(Directions)
Using the listing below, return every line that includes "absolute".

----------

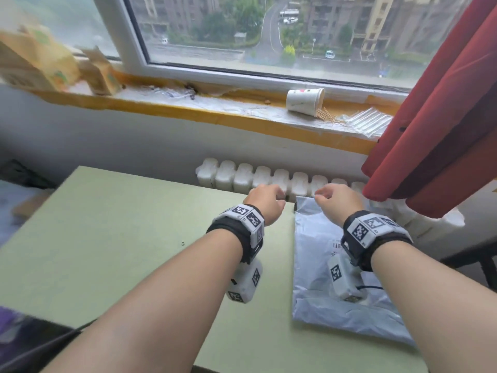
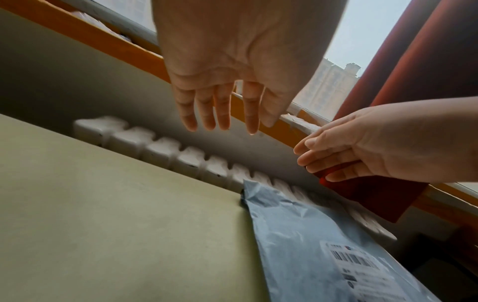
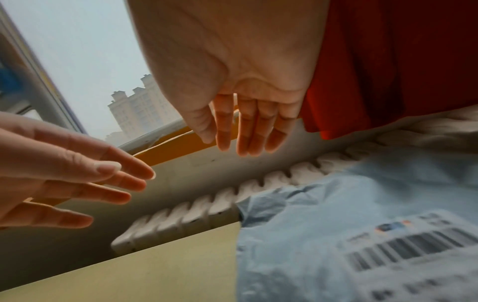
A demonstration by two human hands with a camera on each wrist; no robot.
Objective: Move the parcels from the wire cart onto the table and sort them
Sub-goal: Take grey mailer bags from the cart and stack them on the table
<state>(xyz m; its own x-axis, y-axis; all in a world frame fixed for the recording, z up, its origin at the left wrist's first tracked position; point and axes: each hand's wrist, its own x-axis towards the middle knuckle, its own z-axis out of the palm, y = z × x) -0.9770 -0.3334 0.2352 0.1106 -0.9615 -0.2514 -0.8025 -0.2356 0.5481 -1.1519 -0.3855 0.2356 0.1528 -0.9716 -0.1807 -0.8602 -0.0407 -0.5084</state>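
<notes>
A grey-blue plastic mailer parcel [image 1: 320, 265] with a barcode label [image 3: 403, 247] lies flat on the pale green table [image 1: 121, 238], at its right side, its far end reaching the table's back edge. My left hand [image 1: 265, 196] hovers above the back edge just left of the parcel, fingers straight and relaxed, holding nothing [image 2: 222, 114]. My right hand [image 1: 334, 196] hangs over the parcel's far end, fingers also loose and empty [image 3: 243, 139]. Neither hand touches the parcel [image 2: 310, 235]. The wire cart is out of view.
A white radiator [image 1: 269, 179] runs along the wall behind the table. A red curtain [image 1: 435, 117] hangs close on the right. On the windowsill lie a tipped paper cup [image 1: 304, 102] with spilled toothpicks and cardboard boxes [image 1: 35, 60] at the left.
</notes>
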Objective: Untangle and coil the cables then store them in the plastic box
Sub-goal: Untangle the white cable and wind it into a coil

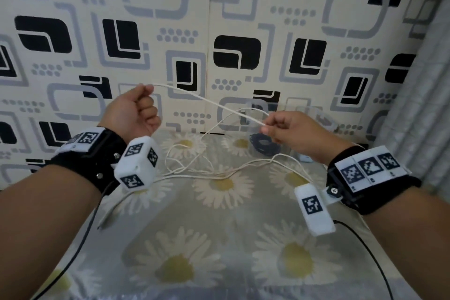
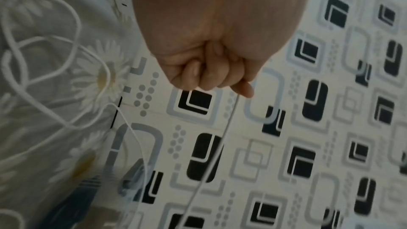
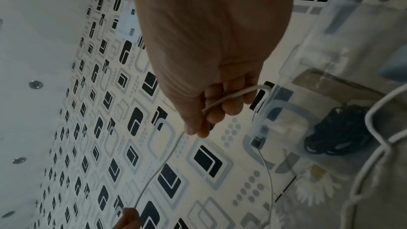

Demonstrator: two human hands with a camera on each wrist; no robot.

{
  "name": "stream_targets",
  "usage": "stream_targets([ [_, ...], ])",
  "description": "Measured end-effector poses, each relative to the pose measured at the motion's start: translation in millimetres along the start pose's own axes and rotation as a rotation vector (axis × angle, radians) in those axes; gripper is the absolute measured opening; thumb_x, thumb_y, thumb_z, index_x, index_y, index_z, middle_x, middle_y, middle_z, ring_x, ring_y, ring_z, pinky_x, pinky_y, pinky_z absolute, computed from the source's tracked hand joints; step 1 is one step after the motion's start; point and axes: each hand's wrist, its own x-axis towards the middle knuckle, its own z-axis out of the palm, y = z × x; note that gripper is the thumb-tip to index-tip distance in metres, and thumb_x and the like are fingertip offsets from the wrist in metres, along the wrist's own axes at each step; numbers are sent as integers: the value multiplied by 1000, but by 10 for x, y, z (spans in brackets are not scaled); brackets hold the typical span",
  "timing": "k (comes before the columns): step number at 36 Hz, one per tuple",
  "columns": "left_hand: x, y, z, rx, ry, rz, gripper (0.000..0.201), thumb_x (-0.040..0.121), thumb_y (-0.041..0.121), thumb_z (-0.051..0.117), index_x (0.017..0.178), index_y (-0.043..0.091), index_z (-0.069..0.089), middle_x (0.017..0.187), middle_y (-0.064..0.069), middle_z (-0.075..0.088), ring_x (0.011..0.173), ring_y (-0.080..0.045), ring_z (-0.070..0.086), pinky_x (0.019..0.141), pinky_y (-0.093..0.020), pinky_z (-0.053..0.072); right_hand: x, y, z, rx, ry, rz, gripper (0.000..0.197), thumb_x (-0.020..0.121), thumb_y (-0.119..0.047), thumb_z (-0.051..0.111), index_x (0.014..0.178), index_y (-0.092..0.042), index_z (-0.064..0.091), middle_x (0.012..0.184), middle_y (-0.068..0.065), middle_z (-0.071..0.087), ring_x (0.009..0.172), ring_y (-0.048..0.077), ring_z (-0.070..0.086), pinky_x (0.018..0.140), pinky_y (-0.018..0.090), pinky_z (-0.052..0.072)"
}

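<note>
A long white cable (image 1: pixel 207 101) stretches taut in the air between both hands. My left hand (image 1: pixel 138 111) is raised in a fist and pinches the cable (image 2: pixel 229 123) at its top. My right hand (image 1: pixel 287 130) grips the same cable (image 3: pixel 233 96) lower down, with the cord running across its curled fingers. The rest of the cable lies in loose tangled loops (image 1: pixel 202 170) on the daisy-print cloth. Behind my right hand stands a clear plastic box (image 1: pixel 289 114) holding a coiled dark cable (image 1: pixel 264 145). The right wrist view shows that box (image 3: pixel 293 69) and dark coil (image 3: pixel 337 131) too.
A patterned black, grey and cream wall (image 1: pixel 219 19) rises close behind the surface. The daisy-print cloth (image 1: pixel 219 238) covers the area in front of me. Thin black wires (image 1: pixel 365 251) trail from the wrist bands. A grey curtain (image 1: pixel 418 80) hangs at the right.
</note>
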Motion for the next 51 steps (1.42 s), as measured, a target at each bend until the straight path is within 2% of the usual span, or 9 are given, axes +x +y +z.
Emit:
stream_targets([
  [4, 62, 72, -113, -87, 180, 65, 32, 103, 30, 32, 87, 21, 60, 43, 7, 21, 37, -8, 17, 41, -19, 19, -17, 62, 106, -17, -115, 14, 6, 91, -11, 62, 92, -17, 64, 76, 2, 69, 72, 16, 62, 81, 41, 52],
  [12, 62, -37, -112, -95, 260, 49, 17, 100, 17, 42, 101, 12, 59, 45, 9, 37, 37, -6, 34, 43, -17, 32, -123, -67, 442, -257, -389, -89, 13, 88, -14, 67, 97, -24, 70, 91, 2, 68, 80, 6, 59, 79, 19, 46],
  [16, -6, -171, -68, -23, 121, 50, 22, 101, 17, 46, 114, 9, 61, 94, 0, 75, 84, -10, 71, 71, -23, 54, -179, -196, 566, -235, -464, -167, 13, 88, -17, 68, 98, -23, 73, 86, -5, 60, 79, 6, 52, 79, 21, 45],
  [23, -194, -371, 80, 260, -142, -33, 36, 105, 12, 30, 136, 5, 46, 139, -8, 53, 130, -18, 49, 109, -32, 35, -196, -372, 552, 130, -370, -206, 16, 88, -11, 66, 91, -25, 73, 85, -2, 67, 78, 21, 58, 83, 36, 50],
  [28, -411, -463, 315, 255, -162, -161, 32, 97, 0, 49, 129, 1, 54, 122, 0, 61, 91, 11, 65, 80, -8, 48, -129, -460, 575, 383, -213, -201, 22, 91, -3, 58, 88, -21, 70, 67, -15, 60, 57, 4, 45, 58, 22, 43],
  [31, -469, -564, 334, 441, -342, -107, 50, 68, 16, 80, 112, -1, 64, 127, -9, 63, 104, -13, 68, 93, -24, 51, -27, -489, 545, 548, -22, -138, 20, 94, -6, 56, 89, -20, 69, 64, -8, 52, 48, 4, 36, 49, 20, 37],
  [37, -483, -607, 308, 358, -422, -258, 36, 103, 5, 28, 128, 1, 54, 98, -28, 68, 107, -35, 66, 105, -37, 43, 191, -472, 381, 605, 309, -3, 12, 96, -13, 57, 92, -14, 69, 67, -9, 62, 41, 1, 39, 43, 18, 33],
  [43, -371, -627, 342, 236, -506, -269, 43, 99, 13, 27, 120, -1, 61, 53, 3, 32, 47, -13, 39, 86, -31, 52, 364, -230, 449, 459, 499, 194, 11, 90, -31, 65, 84, -24, 72, 83, -1, 66, 62, 15, 50, 46, 25, 43],
  [51, -61, -574, 331, -5, -445, -213, 33, 95, 29, 42, 96, 7, 67, 50, 9, 26, 38, -4, 27, 53, -20, 47, 506, 24, 605, 361, 428, 202, 10, 91, -20, 63, 89, -10, 64, 68, -8, 56, 47, 2, 43, 51, 21, 35],
])
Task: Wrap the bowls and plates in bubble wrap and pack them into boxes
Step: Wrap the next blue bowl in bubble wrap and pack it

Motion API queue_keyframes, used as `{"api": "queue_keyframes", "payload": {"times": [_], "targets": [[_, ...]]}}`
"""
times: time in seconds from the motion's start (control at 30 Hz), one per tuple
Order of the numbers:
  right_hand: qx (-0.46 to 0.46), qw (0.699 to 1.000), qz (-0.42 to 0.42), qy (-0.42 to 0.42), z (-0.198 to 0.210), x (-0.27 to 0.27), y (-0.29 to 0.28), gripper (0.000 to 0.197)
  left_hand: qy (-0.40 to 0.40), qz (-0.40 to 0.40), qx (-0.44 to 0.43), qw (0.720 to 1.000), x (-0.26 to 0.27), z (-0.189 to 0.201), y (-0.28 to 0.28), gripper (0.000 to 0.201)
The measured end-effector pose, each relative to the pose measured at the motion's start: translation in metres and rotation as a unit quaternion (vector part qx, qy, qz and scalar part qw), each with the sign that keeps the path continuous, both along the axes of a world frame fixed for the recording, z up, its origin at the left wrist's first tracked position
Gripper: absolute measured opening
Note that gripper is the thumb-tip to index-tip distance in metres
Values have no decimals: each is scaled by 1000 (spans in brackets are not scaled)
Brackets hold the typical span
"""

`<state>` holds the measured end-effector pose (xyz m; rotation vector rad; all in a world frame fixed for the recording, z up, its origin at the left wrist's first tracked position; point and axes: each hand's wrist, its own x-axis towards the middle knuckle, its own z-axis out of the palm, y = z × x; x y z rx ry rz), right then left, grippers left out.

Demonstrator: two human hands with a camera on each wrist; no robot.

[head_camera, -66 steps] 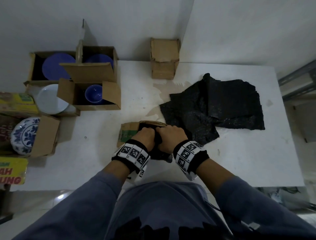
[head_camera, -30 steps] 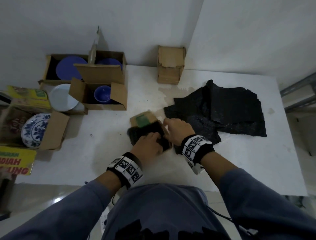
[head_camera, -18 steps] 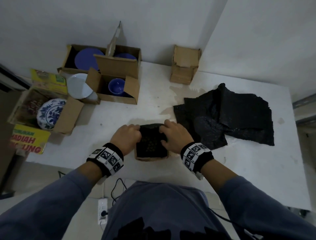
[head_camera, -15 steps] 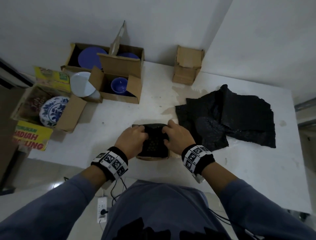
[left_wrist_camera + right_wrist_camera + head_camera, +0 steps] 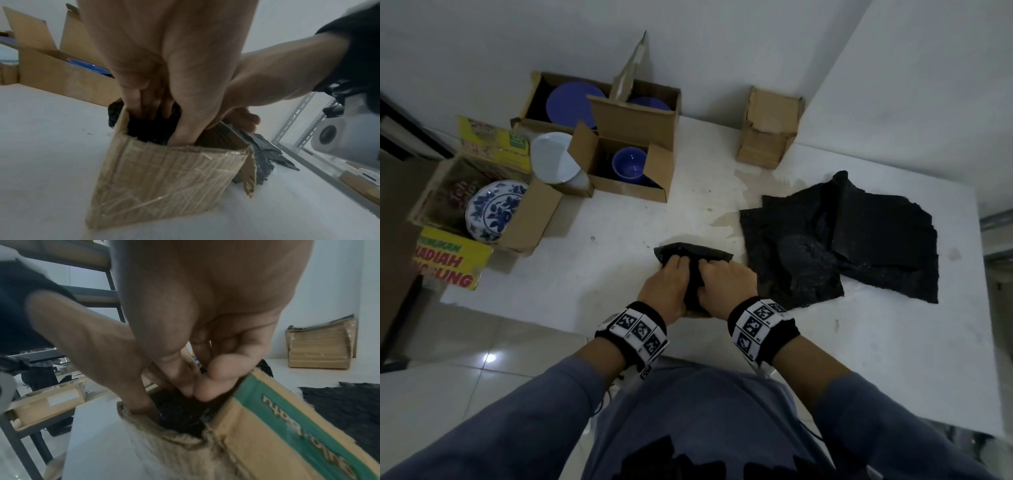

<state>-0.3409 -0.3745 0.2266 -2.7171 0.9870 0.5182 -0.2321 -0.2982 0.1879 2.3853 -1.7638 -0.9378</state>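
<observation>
In the head view the left hand [image 5: 666, 286] and right hand [image 5: 726, 282] cover nearly all of the small cardboard box [image 5: 164, 181], so only a sliver of its near edge shows there. What the black bubble wrap [image 5: 693, 253] encloses cannot be seen in any view. Fingertips of both hands sink out of sight into the box opening in the wrist views. The green label [image 5: 298, 426] on the box wall is blurred and cut off by the frame edge. At far left, the yellow carton [image 5: 448, 260] has lettering partly cropped. The blue plates [image 5: 573, 102] at the far left are partly hidden by box flaps.
</observation>
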Motion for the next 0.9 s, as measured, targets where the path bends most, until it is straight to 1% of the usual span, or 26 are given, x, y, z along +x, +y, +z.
{"api": "queue_keyframes", "payload": {"times": [0.07,0.13,0.2,0.3,0.4,0.5,0.6,0.73,0.8,0.9], "targets": [[10,1000,-5,14,0,3,-1,30,2,-11,9,1000,2,-1,-1,61],[50,998,-21,16,-4,8,0,33,7,-19,14,1000,3,-2,-2,65],[95,994,-44,15,-10,12,0,39,12,-11,13,1000,2,-1,-5,62],[120,991,-55,26,-13,15,-7,45,14,10,8,1000,0,2,-10,69],[116,992,-42,30,-11,14,-13,36,3,-13,32,999,-1,3,-17,70],[62,998,-27,18,-5,13,-15,29,-15,-34,44,998,4,5,-24,74],[38,999,-2,20,-2,17,-15,31,-28,-50,49,997,7,4,-25,76],[58,997,2,49,-3,19,-13,33,-54,-71,42,995,1,3,-18,73],[60,997,-9,53,-4,16,-12,36,-45,-66,35,996,0,2,-16,74],[70,996,-22,48,-5,14,-12,39,7,-24,32,999,0,4,-13,73]]}}
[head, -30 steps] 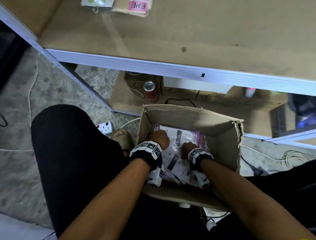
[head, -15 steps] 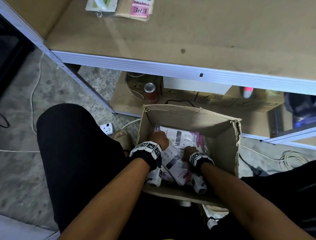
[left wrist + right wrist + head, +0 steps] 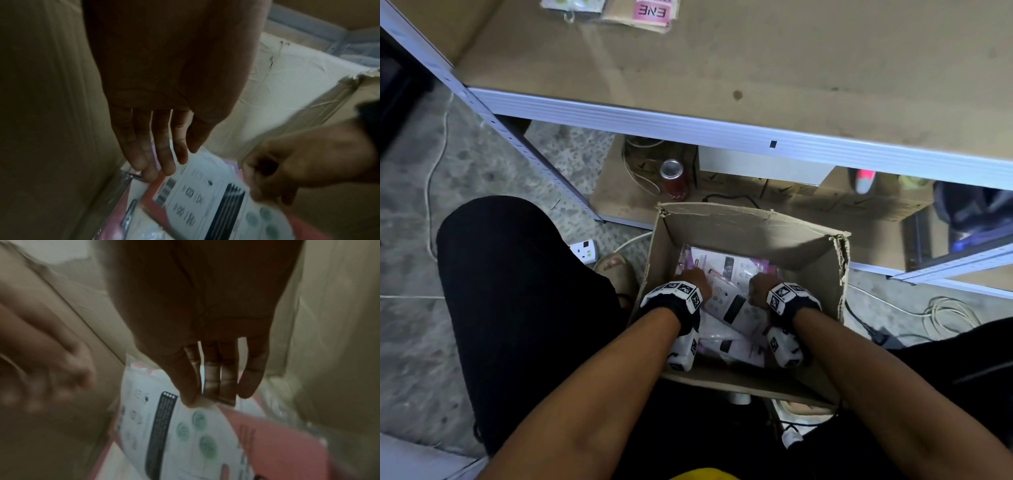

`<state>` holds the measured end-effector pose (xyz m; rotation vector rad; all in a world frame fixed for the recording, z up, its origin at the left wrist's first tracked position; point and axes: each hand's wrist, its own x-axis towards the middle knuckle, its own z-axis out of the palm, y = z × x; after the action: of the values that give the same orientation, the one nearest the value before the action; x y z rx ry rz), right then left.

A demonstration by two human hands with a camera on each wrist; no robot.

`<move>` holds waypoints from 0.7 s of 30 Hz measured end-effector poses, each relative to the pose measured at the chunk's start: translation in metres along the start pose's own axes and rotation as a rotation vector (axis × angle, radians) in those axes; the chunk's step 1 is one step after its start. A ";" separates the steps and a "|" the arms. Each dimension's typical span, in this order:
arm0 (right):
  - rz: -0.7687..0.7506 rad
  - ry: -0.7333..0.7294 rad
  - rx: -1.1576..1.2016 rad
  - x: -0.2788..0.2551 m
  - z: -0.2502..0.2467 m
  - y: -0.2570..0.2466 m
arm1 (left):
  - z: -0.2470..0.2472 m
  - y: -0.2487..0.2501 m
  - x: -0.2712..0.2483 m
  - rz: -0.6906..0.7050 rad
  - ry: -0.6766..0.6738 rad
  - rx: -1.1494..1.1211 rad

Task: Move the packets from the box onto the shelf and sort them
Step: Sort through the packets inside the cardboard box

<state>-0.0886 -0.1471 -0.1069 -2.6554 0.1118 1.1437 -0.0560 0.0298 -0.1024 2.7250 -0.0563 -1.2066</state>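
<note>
Speckled grey floor runs under a metal-framed shelf (image 3: pixel 756 61) whose brown board fills the top of the head view; at its far edge lie two packets already placed, one with a pink label (image 3: pixel 650 12) and a pale one (image 3: pixel 571 5) just left of it. Below the shelf's front rail, an open cardboard box (image 3: pixel 750 229) sits between the person's knees, its right corner torn. A red drink can (image 3: pixel 673 180) stands on the lower board just beyond the box, and a white power socket (image 3: pixel 585 249) lies on the floor left of it.

Inside the box lie the remaining packets (image 3: pixel 726 270), white and pink in clear sleeves, overlapping. Both hands are down in the box. The left hand (image 3: pixel 156 133) has its fingers straight, tips touching the near-left edge of the top packet by the box wall. The right hand (image 3: pixel 216 369) pinches the same packet's opposite edge between thumb and fingers.

The likely risk is the slick sleeves: lifting one packet by its edges could drag the one below, or let it slip back into the box. The torn box corner could also snag a sleeve on the way out, and mixed designs could end up in the wrong group on the shelf.
</note>
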 end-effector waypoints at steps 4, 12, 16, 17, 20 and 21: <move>0.025 0.087 -0.127 -0.011 -0.023 0.004 | 0.015 0.008 0.011 0.076 -0.136 0.029; -0.015 0.310 -0.116 -0.048 -0.068 0.002 | 0.038 0.021 0.030 0.234 -0.083 0.136; -0.040 0.332 -0.010 -0.062 -0.076 0.011 | 0.045 0.020 0.037 0.306 -0.086 0.154; -0.037 0.322 0.019 -0.064 -0.077 0.013 | 0.047 0.019 0.037 0.320 -0.086 0.170; -0.009 0.301 0.096 -0.066 -0.079 0.022 | 0.055 0.018 0.038 0.340 -0.107 0.251; -0.001 0.298 0.124 -0.066 -0.079 0.024 | 0.058 0.019 0.038 0.335 -0.124 0.284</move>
<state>-0.0822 -0.1924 -0.0117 -2.6937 0.2271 0.7086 -0.0721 -0.0001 -0.1657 2.7093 -0.7196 -1.3470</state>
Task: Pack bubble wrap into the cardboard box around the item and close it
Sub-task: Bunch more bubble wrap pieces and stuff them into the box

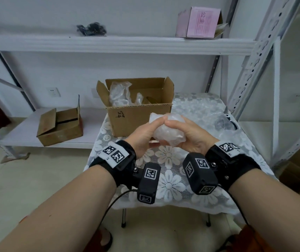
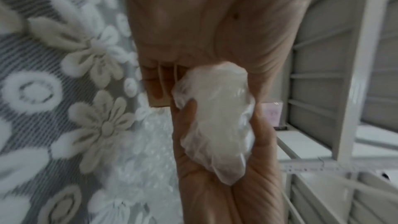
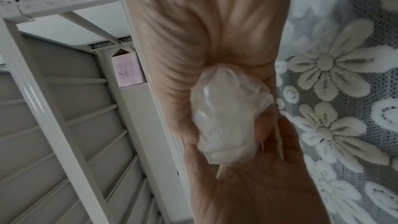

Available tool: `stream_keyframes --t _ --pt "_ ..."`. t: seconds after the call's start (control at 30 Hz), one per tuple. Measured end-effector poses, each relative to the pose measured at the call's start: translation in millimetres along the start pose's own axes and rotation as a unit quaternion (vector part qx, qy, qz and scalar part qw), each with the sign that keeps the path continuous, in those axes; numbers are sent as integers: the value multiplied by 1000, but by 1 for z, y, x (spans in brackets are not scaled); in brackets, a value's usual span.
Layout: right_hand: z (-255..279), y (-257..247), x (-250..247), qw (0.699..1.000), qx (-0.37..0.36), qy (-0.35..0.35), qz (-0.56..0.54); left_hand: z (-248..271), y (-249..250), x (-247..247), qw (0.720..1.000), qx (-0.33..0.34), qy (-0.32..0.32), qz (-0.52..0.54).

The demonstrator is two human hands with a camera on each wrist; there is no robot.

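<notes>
Both of my hands are cupped round a crumpled wad of clear bubble wrap [image 1: 167,132], held above the table's middle. My left hand [image 1: 145,132] grips its left side and my right hand [image 1: 189,135] its right, thumbs meeting on top. The wad [image 2: 215,122] shows squeezed between two palms in the left wrist view, and the same wad [image 3: 228,122] in the right wrist view. Just beyond the hands stands the open cardboard box [image 1: 138,119], flaps up, with more bubble wrap [image 1: 120,93] inside at its left. The item in the box is hidden.
A lace flower cloth covers the small table [image 1: 171,180]. A bubble wrap sheet [image 1: 200,110] lies right of the box over a dark object [image 1: 225,122]. A smaller cardboard box [image 1: 60,126] sits on the low shelf at left, a pink box [image 1: 200,22] on the upper shelf.
</notes>
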State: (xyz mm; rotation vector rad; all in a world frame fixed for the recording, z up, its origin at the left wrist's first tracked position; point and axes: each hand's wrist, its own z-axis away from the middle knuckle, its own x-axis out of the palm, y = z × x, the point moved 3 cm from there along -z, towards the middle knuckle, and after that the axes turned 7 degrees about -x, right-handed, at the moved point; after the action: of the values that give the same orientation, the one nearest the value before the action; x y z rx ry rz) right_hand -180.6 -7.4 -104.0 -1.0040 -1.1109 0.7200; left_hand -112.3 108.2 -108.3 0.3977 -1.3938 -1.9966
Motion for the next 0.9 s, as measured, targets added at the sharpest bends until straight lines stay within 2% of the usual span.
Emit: stream_keyframes --t 0.17,0.2,0.27,0.33,0.43,0.47,0.57,0.6,0.63,0.73,0.77,0.8,0.83,0.9 --pt "-2 -28 4 998 -49 14 38 16 41 -8 980 -5 -10 -200" --pt "-3 -35 4 996 -66 21 48 18 51 -10 978 10 6 -207" --pt "-6 -50 5 993 -95 35 67 15 71 -17 962 88 95 -241" --pt "-9 -62 7 989 -114 54 76 8 84 -26 924 172 191 -283" --pt "-13 -75 10 977 -155 90 114 -6 86 -31 880 230 256 -329" --pt "-14 -79 11 971 -170 98 134 -7 87 -32 856 256 291 -342" --pt "-18 -88 11 956 -209 107 175 0 101 -31 755 358 410 -364" --pt "-20 -92 11 954 -217 109 178 -3 106 -32 741 368 419 -375" --pt "-21 -95 11 952 -225 111 177 -9 108 -33 746 354 407 -391" --pt "-29 -104 15 944 -245 110 194 -39 101 -33 802 258 310 -441" --pt "-33 -104 17 941 -245 109 208 -48 96 -32 809 231 279 -464" --pt "-37 -104 20 938 -243 107 223 -55 90 -31 803 202 251 -501" --pt "-41 -103 22 934 -242 107 240 -61 83 -29 784 174 226 -551" --pt "-51 -98 25 924 -241 109 278 -67 75 -24 719 136 201 -651"
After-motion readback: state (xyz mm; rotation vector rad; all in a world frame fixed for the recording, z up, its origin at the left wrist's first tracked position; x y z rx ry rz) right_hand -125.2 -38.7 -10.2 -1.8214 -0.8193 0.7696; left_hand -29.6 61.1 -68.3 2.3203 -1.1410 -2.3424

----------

(Answer for this exercise)
  "description": "Measured end-effector poses, each relative to the pose measured at the motion's start: translation in millimetres along the start pose's own axes and rotation as a rotation vector (axis × angle, radians) in those axes; gripper is the absolute measured opening; thumb_x, thumb_y, thumb_z, index_x, index_y, index_z, middle_x, middle_y, middle_z, ring_x, ring_y, ring_z, pinky_x, pinky_y, pinky_z absolute, computed from the source's tracked hand joints; step 1 is one step after the motion's start; point and axes: each hand's wrist, its own x-axis towards the middle knuckle, its own z-axis out of the palm, y = z × x; note that gripper is the thumb-tip to index-tip distance in metres, and thumb_x and the like are fingertip offsets from the wrist in metres, along the wrist's own axes at each step; numbers are sent as integers: the value multiplied by 1000, but by 10 for x, y, z (spans in brackets are not scaled); brackets hold the typical span",
Gripper: absolute measured opening

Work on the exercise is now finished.